*Exercise goal:* Every line of the records that contains "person" should be tallied, and only the resulting number returned.

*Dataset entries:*
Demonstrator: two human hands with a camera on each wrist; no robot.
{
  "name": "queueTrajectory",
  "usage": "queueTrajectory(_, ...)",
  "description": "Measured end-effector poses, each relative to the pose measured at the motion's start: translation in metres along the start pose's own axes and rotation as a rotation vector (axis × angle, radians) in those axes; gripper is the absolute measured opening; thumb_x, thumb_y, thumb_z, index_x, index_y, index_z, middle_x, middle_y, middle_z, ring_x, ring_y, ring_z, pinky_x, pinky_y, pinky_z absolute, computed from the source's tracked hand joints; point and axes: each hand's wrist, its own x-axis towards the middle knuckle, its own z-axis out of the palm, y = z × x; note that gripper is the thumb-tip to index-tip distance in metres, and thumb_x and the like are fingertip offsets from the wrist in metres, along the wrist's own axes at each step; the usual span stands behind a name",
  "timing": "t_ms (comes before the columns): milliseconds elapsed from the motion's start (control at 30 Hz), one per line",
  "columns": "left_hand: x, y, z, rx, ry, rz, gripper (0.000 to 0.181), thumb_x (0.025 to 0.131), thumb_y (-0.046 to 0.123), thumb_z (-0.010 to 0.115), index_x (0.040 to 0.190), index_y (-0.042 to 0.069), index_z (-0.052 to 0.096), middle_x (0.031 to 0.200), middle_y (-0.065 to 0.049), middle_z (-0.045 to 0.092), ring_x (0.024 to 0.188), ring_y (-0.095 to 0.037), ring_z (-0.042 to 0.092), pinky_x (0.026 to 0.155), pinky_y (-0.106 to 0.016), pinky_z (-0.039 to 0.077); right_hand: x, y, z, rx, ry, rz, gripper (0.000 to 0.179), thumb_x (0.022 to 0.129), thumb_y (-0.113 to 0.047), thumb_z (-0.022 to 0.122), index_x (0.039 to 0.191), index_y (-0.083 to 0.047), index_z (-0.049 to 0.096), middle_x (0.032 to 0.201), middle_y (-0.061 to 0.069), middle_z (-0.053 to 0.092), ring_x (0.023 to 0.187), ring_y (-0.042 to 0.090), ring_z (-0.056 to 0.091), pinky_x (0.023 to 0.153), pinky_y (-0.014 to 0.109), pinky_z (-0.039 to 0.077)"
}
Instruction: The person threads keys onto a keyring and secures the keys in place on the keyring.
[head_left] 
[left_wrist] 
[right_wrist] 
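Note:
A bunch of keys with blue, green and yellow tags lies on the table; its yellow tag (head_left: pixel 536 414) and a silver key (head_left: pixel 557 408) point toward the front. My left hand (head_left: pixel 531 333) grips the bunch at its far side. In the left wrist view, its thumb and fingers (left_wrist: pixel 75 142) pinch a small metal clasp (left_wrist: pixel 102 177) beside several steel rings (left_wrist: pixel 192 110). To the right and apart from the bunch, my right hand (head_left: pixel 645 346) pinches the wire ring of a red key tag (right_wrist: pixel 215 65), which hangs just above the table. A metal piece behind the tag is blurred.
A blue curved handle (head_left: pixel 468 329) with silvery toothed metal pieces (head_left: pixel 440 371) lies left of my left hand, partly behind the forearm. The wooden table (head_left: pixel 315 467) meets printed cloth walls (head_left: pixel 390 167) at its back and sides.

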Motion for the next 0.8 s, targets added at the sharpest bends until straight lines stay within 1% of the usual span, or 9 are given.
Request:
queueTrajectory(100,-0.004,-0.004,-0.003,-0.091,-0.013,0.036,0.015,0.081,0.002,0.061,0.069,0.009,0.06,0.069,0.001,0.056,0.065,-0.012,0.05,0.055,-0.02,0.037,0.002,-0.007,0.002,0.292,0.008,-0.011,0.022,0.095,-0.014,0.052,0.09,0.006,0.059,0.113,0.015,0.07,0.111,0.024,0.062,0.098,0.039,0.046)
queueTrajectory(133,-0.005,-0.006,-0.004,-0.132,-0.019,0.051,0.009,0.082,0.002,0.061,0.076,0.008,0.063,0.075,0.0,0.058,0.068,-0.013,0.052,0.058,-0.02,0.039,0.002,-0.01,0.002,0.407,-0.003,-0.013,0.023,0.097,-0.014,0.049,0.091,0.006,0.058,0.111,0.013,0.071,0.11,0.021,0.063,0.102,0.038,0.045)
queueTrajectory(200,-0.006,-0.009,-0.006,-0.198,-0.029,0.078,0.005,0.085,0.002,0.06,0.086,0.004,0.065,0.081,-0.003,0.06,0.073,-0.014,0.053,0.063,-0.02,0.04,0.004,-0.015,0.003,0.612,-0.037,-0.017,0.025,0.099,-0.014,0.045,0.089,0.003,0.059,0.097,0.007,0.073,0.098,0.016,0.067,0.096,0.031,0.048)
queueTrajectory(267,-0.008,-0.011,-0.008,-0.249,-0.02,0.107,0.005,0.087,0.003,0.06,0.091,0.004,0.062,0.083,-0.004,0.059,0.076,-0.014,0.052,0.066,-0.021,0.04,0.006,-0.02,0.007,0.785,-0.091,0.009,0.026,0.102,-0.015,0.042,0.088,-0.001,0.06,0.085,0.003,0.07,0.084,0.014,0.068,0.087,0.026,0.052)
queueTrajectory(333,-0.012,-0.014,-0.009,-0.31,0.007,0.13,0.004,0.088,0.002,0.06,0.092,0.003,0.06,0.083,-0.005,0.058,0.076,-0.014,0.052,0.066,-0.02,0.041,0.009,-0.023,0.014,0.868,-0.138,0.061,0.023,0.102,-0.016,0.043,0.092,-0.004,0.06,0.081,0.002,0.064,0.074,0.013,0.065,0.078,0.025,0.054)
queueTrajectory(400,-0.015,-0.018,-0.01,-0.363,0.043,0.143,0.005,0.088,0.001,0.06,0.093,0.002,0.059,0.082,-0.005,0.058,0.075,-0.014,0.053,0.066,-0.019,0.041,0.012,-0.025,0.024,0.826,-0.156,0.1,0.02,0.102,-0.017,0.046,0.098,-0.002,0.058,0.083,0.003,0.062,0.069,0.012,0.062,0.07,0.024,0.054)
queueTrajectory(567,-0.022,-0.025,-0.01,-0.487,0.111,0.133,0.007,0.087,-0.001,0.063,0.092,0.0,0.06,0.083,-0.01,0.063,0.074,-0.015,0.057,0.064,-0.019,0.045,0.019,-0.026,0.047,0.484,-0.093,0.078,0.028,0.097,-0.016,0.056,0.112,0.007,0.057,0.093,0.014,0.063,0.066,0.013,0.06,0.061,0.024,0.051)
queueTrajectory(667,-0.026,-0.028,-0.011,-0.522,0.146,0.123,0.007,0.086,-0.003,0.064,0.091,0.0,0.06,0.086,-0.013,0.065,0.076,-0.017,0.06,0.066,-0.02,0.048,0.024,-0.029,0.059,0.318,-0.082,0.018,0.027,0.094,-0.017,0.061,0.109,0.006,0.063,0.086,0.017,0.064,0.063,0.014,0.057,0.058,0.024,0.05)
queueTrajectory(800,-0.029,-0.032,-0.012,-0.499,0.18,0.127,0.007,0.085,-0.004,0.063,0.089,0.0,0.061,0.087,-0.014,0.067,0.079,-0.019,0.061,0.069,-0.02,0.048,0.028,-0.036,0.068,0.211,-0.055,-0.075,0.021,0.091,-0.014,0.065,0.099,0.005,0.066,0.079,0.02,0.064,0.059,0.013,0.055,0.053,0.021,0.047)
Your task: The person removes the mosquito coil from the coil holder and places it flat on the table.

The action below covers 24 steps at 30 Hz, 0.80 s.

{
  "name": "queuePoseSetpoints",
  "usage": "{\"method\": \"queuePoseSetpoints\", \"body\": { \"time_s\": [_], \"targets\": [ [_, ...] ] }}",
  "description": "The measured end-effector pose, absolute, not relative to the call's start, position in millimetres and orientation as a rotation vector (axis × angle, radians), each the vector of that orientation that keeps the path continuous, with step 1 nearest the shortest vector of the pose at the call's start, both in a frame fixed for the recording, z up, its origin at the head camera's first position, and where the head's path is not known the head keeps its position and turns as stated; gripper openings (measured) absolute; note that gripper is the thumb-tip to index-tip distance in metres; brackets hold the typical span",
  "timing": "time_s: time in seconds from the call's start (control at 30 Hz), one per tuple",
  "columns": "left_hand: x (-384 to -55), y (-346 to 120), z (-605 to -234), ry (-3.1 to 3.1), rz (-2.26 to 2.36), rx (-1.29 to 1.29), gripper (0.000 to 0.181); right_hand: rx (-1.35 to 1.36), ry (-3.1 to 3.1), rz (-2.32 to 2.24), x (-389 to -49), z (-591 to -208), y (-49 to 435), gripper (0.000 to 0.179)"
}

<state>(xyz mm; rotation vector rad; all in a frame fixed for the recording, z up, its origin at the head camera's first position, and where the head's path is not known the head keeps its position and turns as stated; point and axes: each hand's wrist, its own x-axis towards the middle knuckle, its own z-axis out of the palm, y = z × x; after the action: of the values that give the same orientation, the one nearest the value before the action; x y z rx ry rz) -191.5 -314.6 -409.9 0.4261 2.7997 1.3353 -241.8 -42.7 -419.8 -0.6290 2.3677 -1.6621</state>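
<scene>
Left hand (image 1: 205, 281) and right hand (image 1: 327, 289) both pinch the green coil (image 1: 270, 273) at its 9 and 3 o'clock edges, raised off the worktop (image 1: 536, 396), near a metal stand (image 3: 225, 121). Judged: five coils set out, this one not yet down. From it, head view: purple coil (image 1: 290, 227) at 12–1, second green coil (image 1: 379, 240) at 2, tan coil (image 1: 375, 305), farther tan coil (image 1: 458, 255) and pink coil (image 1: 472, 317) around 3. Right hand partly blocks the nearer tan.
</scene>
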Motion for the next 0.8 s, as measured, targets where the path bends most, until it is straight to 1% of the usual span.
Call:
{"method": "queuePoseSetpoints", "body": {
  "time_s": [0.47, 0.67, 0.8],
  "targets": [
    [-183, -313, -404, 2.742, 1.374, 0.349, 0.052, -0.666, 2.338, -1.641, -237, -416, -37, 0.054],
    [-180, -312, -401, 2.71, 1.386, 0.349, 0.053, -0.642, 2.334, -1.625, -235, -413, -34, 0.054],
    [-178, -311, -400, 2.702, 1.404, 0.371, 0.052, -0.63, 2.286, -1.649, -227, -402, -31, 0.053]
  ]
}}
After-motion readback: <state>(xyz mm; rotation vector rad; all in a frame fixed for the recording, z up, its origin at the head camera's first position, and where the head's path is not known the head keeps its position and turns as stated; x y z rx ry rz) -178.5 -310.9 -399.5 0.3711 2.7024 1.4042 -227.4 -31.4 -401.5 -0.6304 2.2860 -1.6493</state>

*Final answer:* 2